:: WHAT IS BEING ASKED ::
Go line by line through the data below and work out how many lines contain "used"; the answer is that number alone.

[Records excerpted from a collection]
= Beginning of Section =

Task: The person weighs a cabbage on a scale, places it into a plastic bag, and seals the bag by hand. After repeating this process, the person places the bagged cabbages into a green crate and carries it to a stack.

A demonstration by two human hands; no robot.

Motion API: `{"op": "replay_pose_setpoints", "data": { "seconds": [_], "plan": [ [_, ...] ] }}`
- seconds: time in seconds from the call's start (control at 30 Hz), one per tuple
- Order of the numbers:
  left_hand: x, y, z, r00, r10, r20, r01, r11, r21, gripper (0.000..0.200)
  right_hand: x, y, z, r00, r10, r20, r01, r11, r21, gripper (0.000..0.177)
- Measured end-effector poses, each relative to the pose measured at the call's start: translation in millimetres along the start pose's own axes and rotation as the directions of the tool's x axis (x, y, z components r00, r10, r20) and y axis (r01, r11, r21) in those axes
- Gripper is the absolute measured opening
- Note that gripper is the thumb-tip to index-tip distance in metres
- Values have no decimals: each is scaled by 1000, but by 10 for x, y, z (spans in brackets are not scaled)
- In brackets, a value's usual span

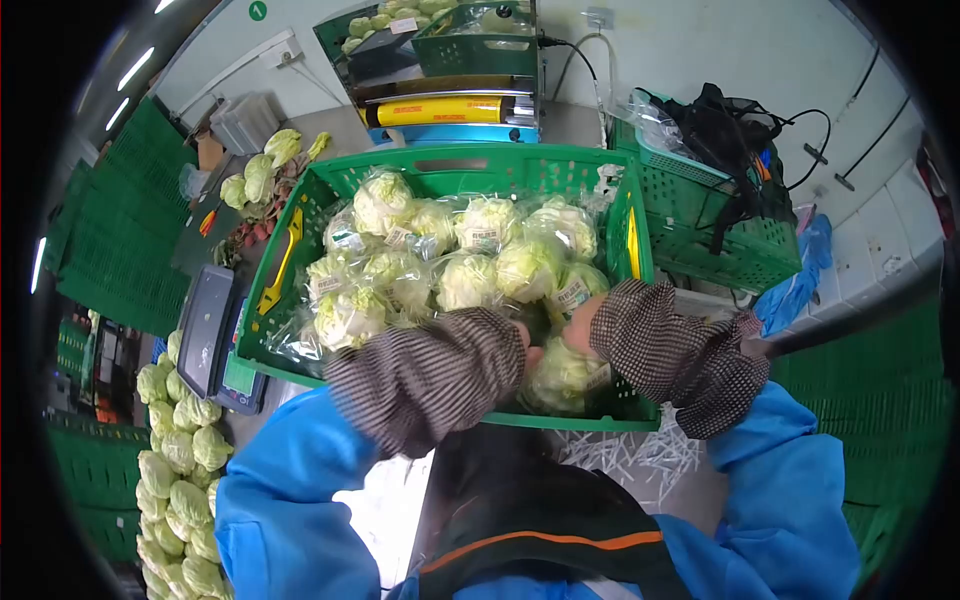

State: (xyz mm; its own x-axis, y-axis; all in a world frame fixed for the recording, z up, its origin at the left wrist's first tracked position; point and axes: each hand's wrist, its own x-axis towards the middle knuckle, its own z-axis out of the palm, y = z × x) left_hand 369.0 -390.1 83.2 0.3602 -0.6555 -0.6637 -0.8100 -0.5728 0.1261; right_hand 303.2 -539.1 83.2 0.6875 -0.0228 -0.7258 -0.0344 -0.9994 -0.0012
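Note:
Plastic-bagged heads of pale green cabbage, several with labels, lie in a green crate (520, 153). Near its front right corner, my right hand (582, 326) is closed at the upper edge of one bagged cabbage (560, 382); its fingertips are hidden. Close on its left is my left hand (528, 346), turned inward at the same cabbage. Most of its fingers are out of sight behind the checked sleeve cover, so its grip does not show. Another labelled bagged cabbage (578, 287) sits just beyond my right hand.
Loose cabbages (180, 440) are piled at the left, below a scale (212, 335). A wrapping machine with a yellow roll (440, 110) stands behind the crate. More green crates (700, 225), holding a black bag (735, 135), stand at the right. Shredded white strips (640, 460) lie in front.

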Motion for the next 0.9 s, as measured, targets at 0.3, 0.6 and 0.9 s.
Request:
{"op": "replay_pose_setpoints", "data": {
  "seconds": [0.3, 0.6, 0.9],
  "plan": [
    [-870, -3114, -236, 174, -298, -939, 483, 856, -182, 61, -280, 546, 353, 28, 310, -950, 61, 948, 311, 41],
    [-432, -4759, 360, 669, -585, -458, -229, 423, -877, 14, -272, 452, 403, 744, 606, -283, 515, -249, 821, 21],
    [579, -4304, -704, 658, -466, -592, -256, 601, -757, 26, -553, 78, 706, 525, 827, -200, 507, -115, 854, 27]
  ]
}}
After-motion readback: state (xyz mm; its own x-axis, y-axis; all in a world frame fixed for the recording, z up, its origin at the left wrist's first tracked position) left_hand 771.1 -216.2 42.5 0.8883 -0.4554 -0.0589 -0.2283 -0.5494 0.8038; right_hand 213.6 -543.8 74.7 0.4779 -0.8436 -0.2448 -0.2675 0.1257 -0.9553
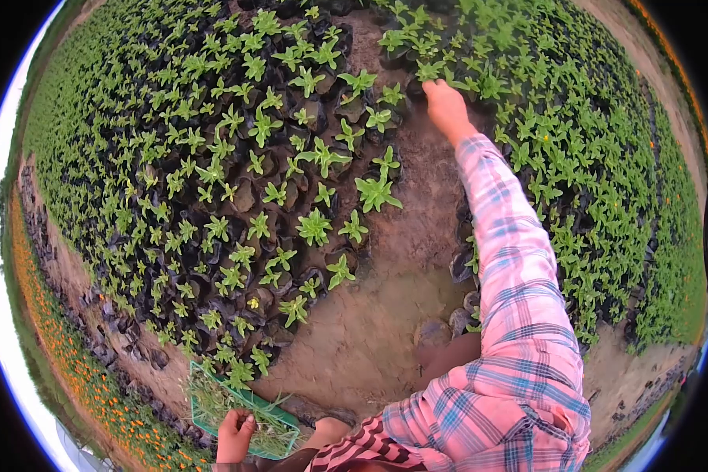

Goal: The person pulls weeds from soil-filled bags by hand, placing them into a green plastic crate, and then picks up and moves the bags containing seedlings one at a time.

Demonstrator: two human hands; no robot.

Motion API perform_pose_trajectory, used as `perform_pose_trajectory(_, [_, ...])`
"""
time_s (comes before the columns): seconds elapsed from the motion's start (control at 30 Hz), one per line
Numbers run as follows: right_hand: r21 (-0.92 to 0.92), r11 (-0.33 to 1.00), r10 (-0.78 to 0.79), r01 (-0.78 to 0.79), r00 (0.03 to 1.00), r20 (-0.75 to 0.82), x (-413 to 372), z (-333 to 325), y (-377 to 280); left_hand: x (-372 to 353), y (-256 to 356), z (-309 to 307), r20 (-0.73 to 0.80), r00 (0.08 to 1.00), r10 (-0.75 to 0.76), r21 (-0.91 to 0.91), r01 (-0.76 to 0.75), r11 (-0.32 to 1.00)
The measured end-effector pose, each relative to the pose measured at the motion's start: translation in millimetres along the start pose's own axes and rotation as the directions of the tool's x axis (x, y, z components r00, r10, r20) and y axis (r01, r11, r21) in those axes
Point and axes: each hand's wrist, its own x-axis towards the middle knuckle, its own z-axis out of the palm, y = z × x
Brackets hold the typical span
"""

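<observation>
The right hand [447, 110] reaches out at one o'clock, its fingertips at the near edge of a leafy seedling [429, 72], which stands at twelve to one o'clock among the bagged rows; the fingers look drawn together, but leaves hide whether they are clamped on anything. At seven o'clock the left hand [236, 434] is over a green plastic crate [293, 436] filled with loose, thin green stems [212, 403]; its thumb and fingers lie close, and whether they pinch a stem I cannot tell. With the arm at such a stretch, a hasty tug could snap a soft shoot or tip its bag. The plaid sleeve [515, 259] could snag the foliage at two o'clock, and the wet, muddy path [385, 315] towards six o'clock could cause a slip that topples neighbouring plants.
</observation>
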Motion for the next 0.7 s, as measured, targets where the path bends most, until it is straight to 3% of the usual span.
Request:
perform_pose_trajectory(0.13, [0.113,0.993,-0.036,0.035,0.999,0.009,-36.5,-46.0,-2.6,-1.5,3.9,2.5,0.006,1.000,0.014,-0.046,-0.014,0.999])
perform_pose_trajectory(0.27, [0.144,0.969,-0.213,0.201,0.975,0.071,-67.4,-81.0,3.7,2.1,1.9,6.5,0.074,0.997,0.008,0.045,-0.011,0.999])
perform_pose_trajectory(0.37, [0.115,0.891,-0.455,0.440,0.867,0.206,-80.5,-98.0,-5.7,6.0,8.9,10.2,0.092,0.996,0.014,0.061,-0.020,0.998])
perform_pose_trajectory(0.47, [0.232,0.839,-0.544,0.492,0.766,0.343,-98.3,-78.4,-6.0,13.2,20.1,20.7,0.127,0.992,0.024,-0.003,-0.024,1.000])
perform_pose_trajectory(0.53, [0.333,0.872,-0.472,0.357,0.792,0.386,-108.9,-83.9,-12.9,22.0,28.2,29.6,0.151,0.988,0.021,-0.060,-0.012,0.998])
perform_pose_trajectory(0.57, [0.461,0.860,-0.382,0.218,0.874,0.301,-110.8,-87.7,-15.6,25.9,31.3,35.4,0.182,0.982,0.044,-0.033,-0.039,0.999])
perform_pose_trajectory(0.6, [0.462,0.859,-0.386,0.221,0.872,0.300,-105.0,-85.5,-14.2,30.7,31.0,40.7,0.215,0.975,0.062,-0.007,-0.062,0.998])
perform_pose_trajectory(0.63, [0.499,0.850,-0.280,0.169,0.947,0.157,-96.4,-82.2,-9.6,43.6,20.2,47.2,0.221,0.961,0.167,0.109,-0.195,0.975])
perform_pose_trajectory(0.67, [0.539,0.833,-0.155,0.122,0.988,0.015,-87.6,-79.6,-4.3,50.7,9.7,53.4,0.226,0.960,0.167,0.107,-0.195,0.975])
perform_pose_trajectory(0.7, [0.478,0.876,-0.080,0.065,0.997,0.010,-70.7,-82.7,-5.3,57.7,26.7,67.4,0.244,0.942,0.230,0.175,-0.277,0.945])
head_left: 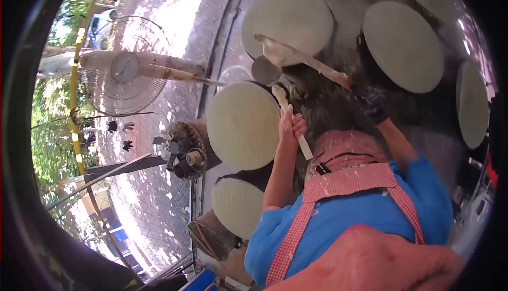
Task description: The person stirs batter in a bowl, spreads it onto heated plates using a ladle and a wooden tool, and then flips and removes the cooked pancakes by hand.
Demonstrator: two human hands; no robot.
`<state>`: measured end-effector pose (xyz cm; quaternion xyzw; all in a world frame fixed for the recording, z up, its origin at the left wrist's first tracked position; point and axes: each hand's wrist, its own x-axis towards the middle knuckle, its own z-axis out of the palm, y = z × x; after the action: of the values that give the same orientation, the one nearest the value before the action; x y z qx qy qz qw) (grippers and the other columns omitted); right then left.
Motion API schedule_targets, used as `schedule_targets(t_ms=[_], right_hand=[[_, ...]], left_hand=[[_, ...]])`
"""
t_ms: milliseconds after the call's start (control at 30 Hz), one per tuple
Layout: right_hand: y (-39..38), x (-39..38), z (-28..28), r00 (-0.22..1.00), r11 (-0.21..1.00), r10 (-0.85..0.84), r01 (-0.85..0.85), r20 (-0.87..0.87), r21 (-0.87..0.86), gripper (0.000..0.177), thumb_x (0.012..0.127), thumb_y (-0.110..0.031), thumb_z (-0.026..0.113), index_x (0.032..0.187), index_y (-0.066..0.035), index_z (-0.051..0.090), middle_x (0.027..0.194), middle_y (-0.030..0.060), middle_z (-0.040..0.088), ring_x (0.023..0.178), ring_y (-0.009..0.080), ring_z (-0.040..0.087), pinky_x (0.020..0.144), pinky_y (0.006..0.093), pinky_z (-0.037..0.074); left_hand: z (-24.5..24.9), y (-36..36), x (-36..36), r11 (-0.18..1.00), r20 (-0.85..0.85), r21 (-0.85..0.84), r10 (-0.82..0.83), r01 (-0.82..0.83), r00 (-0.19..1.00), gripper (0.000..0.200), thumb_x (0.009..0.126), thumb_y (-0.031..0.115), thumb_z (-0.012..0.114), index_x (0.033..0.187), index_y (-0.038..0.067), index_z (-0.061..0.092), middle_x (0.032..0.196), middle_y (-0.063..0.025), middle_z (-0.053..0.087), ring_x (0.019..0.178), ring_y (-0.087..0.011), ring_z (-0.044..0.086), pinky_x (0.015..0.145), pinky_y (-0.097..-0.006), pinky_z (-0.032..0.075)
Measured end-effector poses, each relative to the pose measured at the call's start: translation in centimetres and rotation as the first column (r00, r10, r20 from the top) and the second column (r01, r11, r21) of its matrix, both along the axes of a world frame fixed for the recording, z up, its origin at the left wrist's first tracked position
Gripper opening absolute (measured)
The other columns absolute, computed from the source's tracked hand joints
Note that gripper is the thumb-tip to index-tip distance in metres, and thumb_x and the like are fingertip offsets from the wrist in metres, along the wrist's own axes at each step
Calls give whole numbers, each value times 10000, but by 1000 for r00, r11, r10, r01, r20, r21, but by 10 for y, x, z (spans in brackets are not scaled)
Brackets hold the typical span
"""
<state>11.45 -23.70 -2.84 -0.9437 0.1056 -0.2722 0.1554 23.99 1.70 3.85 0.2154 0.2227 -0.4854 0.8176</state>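
My left hand (292, 125) is bare and closed round the pale handle of a ladle-like tool (280, 98). A round grey head (266, 70) lies at the handle's upper end, close to the rim of a pale round griddle (243, 126). My right hand (373, 106), in a dark glove and slightly blurred, is closed on the lower end of a long wooden spatula (312, 62). The spatula slants up and left over the edge of another pale round griddle (288, 26). Whitish paste (278, 54) clings beneath its far end. The gloved fingers are hard to make out.
More pale round griddles stand at the right (403, 46), far right (472, 105) and lower left (238, 206). Left of me are a pedestal fan (125, 67), a cluttered round stand (185, 151) and a wire fence (159, 196).
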Motion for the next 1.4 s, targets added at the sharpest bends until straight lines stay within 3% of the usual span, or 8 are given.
schedule_targets(t_ms=[33, 100, 367, 567, 767, 1133, 1200, 1400], right_hand=[[8, -17, -8, 999, 999, -31, 30, -35, -28, 207, 725, -212, 589, 909, -120, 609, 700, 92, 583, 601, 243, 549, 549, 371, 419], [35, -38, 19, 996, 996, -80, 81, -29, 35, 182, 723, -234, 599, 799, -69, 615, 711, 98, 586, 620, 253, 555, 574, 361, 435], [37, -115, 13, 920, 904, -149, 275, -361, 328, 417, 683, -389, 584, 917, -44, 567, 865, 185, 566, 737, 324, 554, 634, 398, 436], [-51, -225, 10, 715, 870, -307, 479, -629, 120, 361, 695, -391, 540, 834, -60, 579, 784, 190, 574, 721, 314, 560, 624, 407, 426], [-197, -338, -22, 596, 600, -729, 793, -335, 105, 318, 712, -316, 544, 911, -70, 579, 863, 192, 579, 811, 310, 564, 716, 431, 412], [-304, -363, 25, 513, 554, -789, 832, -338, -31, 233, 688, -195, 516, 867, -56, 572, 852, 166, 585, 753, 319, 566, 674, 411, 440], [-327, -394, 37, 563, 563, -826, 826, -31, 0, 207, 689, -215, 508, 803, -57, 577, 756, 161, 594, 706, 324, 567, 646, 405, 441], [-437, -500, 178, 454, 480, -877, 823, -157, -303, 283, 703, -308, 529, 791, -50, 604, 712, 164, 594, 695, 274, 588, 631, 369, 456]], left_hand=[[2, 6, -12, 989, 104, 151, -9, -7, 995, 284, 852, 264, 474, 656, 85, 374, 497, 33, 256, 349, -58, 241, 291, -190, 231], [6, 6, -13, 971, -483, -238, -95, -27, 871, 195, 859, 275, 467, 809, 87, 449, 519, 27, 261, 361, -55, 251, 292, -179, 236], [16, 4, -86, 880, -551, -465, -371, 93, 748, 410, 876, 383, 384, 588, 107, 289, 470, 29, 245, 354, -65, 239, 306, -212, 204], [-11, -19, -152, 873, -528, -414, -461, 258, 713, 368, 870, 334, 415, 603, 112, 294, 473, 35, 254, 369, -64, 236, 349, -205, 228], [-1, -85, -229, 940, -555, -293, -317, 176, 769, 286, 901, 168, 365, 1142, 21, 416, 589, 17, 285, 443, -44, 284, 380, -186, 267], [39, -167, -227, 847, -502, -310, -531, 431, 683, 269, 896, 158, 366, 1120, 29, 441, 562, 16, 269, 439, -51, 270, 391, -177, 281], [38, -173, -221, 827, -472, -317, -562, 464, 679, 269, 897, 158, 366, 1125, 32, 437, 568, 17, 269, 442, -49, 272, 391, -175, 279], [34, -177, -218, 854, -432, -209, -518, 477, 739, 295, 908, 195, 344, 1142, 47, 447, 567, 15, 275, 421, -43, 277, 368, -180, 281]])
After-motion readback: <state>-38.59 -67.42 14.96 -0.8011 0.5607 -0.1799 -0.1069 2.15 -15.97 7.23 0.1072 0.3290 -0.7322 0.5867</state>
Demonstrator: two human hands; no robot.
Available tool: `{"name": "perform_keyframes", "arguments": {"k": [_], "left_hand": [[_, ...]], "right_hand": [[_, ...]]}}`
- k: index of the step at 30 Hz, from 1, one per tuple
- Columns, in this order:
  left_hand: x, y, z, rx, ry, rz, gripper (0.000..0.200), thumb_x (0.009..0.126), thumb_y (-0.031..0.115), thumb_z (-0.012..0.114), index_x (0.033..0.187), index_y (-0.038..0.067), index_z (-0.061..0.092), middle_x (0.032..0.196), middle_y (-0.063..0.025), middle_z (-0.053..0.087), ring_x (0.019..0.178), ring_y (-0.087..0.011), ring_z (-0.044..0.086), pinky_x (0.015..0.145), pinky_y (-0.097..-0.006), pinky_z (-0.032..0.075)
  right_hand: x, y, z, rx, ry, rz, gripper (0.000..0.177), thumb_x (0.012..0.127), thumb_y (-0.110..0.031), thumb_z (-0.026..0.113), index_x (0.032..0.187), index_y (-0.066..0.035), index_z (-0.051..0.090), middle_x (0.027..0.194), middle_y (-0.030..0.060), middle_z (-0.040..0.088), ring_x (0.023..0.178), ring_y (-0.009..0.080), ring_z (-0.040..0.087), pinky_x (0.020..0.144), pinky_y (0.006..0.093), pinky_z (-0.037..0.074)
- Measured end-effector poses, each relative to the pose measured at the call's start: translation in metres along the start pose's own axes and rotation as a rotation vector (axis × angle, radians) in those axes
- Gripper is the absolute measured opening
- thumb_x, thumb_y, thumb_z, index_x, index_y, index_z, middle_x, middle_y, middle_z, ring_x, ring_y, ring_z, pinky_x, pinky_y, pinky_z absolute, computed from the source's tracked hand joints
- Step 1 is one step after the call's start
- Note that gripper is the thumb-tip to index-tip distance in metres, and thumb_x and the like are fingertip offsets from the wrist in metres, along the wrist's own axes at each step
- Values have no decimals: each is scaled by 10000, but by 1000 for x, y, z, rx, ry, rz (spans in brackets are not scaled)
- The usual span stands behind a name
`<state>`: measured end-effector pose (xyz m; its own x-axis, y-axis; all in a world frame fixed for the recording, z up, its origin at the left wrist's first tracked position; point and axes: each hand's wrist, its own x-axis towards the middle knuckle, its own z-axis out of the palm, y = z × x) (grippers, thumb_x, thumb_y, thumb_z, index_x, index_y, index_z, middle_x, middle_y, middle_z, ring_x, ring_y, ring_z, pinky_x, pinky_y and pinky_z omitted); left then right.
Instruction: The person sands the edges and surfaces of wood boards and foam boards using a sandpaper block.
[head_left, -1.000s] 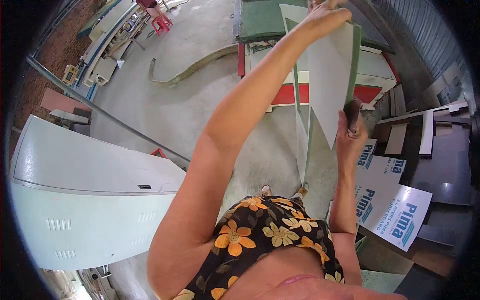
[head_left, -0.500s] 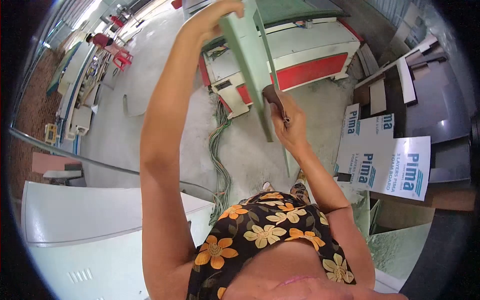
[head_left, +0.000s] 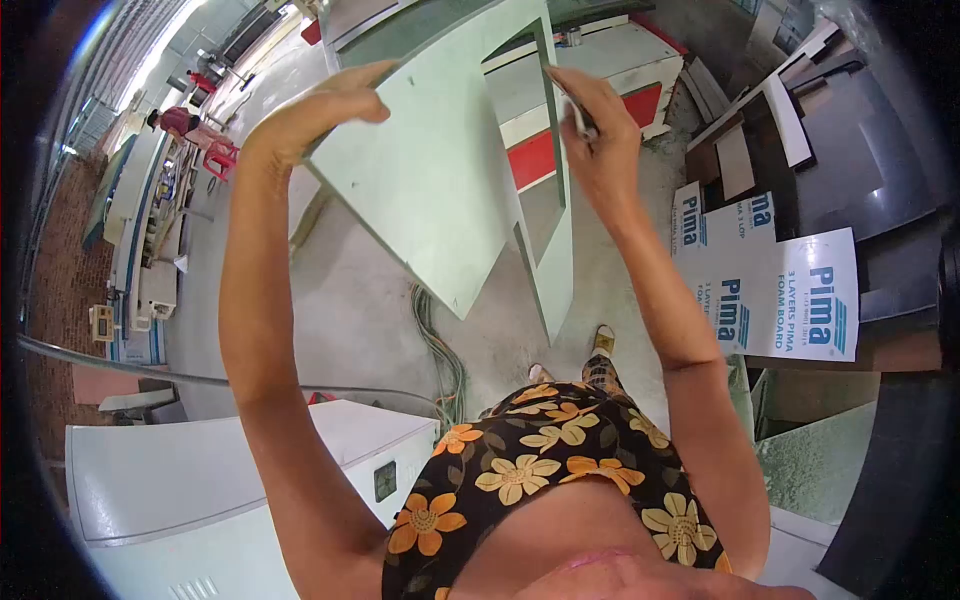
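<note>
A pale green board piece [head_left: 430, 190] hangs tilted in front of me. It has a broad flat face on the left and a narrower side with a cut-out opening on the right. My left hand [head_left: 335, 110] grips its upper left edge, thumb on the face and fingers behind. My right hand [head_left: 608, 140] is closed around a folded piece of sandpaper [head_left: 582, 118], right at the edge beside the opening. Most of the sandpaper is hidden by the fingers.
Behind the board stands a white and red machine bench [head_left: 645, 105]. Printed foam boards [head_left: 760, 300] and dark sheets [head_left: 860, 190] lie at right. A white cabinet [head_left: 230, 460] is at lower left, with cables [head_left: 440, 350] on the floor. A person [head_left: 180, 122] works far left.
The board has turned from nearly edge-on to show its broad face, its left side swinging left with my left hand. My right hand has moved up along the edge with the sandpaper.
</note>
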<state>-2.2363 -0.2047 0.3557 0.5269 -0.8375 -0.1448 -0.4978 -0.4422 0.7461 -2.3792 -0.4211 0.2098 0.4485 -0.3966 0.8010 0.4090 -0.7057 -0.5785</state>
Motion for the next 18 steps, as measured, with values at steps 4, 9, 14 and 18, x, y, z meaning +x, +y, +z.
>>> {"name": "perform_keyframes", "arguments": {"k": [4,9,14,18], "left_hand": [[-5,1,3,6,19,-5,686,697,254,569,1308,-27,434,1142,-111,547,1031,-172,482,918,-250,367],[-23,21,15,-99,-27,-72,628,725,171,527,1314,-16,416,1118,-83,548,1012,-134,485,889,-233,384],[-36,23,20,-197,-31,-102,634,732,99,537,1330,-42,384,1158,-68,531,1050,-118,466,918,-222,362],[-37,15,20,-197,-18,-86,655,733,83,545,1349,-44,364,1210,-81,511,1092,-127,449,950,-224,337]], "right_hand": [[53,-18,15,-64,-78,-344,487,617,17,664,1084,-115,620,1086,74,603,1019,287,554,845,381,453],[83,-18,43,-96,-303,-585,457,632,-109,717,1078,-138,625,1077,39,612,1054,253,549,915,391,406],[95,-5,41,-202,-519,-672,465,669,-135,711,1125,-164,620,1124,18,624,1096,199,548,952,371,385],[110,19,23,-215,-571,-671,520,667,-43,672,1168,-160,596,1165,20,610,1105,212,551,951,361,420]]}}
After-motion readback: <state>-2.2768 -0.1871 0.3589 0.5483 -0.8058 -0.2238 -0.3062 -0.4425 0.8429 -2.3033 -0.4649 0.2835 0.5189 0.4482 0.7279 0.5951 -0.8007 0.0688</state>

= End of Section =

:: OUTPUT ::
2